What is expected:
Could you reproduce, exactly and alone, the lines running from the one with "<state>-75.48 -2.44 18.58" to the end of the data below?

─── Stored data

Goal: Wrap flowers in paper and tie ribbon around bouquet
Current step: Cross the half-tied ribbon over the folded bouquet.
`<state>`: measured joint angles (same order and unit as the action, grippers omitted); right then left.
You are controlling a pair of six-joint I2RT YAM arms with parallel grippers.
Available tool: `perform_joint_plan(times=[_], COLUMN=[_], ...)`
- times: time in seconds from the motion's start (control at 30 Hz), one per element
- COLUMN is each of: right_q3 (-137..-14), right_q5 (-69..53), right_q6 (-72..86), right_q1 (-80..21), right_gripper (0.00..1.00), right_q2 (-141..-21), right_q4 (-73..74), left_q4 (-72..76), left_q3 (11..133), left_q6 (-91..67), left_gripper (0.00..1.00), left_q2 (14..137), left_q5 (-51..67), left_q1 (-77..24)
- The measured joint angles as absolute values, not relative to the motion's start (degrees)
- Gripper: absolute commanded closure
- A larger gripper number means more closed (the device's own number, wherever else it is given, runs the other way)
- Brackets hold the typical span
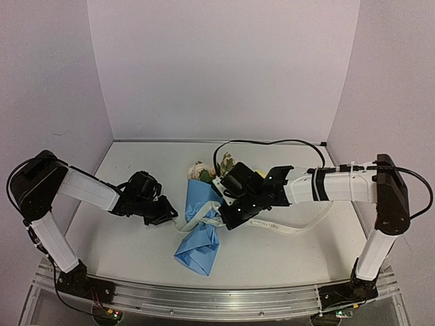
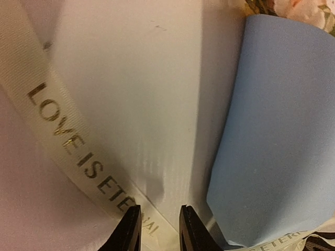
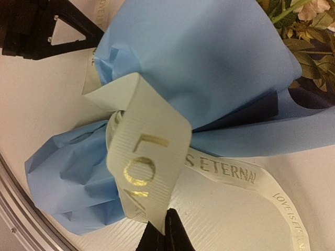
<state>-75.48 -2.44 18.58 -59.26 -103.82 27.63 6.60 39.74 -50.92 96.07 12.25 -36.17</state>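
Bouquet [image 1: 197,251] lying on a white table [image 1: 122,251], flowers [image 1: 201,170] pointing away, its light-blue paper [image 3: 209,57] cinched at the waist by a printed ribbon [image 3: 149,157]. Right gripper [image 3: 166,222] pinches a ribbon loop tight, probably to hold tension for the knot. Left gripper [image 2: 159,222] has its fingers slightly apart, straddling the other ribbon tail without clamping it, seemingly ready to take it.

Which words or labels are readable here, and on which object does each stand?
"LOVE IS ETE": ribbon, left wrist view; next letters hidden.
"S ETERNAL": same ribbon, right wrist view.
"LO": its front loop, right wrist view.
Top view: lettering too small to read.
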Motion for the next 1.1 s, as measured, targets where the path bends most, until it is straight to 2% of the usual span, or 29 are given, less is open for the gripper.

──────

Solved exercise:
<state>-75.48 -2.44 18.58 -59.26 -103.82 27.63 6.60 39.74 -50.92 96.07 12.25 -36.17</state>
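Bouquet [image 1: 197,251] lying on a white table [image 1: 122,251], flowers [image 1: 201,170] pointing away, its light-blue paper [image 3: 209,57] cinched at the waist by a printed ribbon [image 3: 149,157]. Right gripper [image 3: 166,222] pinches a ribbon loop tight, probably to hold tension for the knot. Left gripper [image 2: 159,222] has its fingers slightly apart, straddling the other ribbon tail without clamping it, seemingly ready to take it.

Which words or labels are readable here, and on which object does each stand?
"LOVE IS ETE": ribbon, left wrist view; next letters hidden.
"S ETERNAL": same ribbon, right wrist view.
"LO": its front loop, right wrist view.
Top view: lettering too small to read.
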Motion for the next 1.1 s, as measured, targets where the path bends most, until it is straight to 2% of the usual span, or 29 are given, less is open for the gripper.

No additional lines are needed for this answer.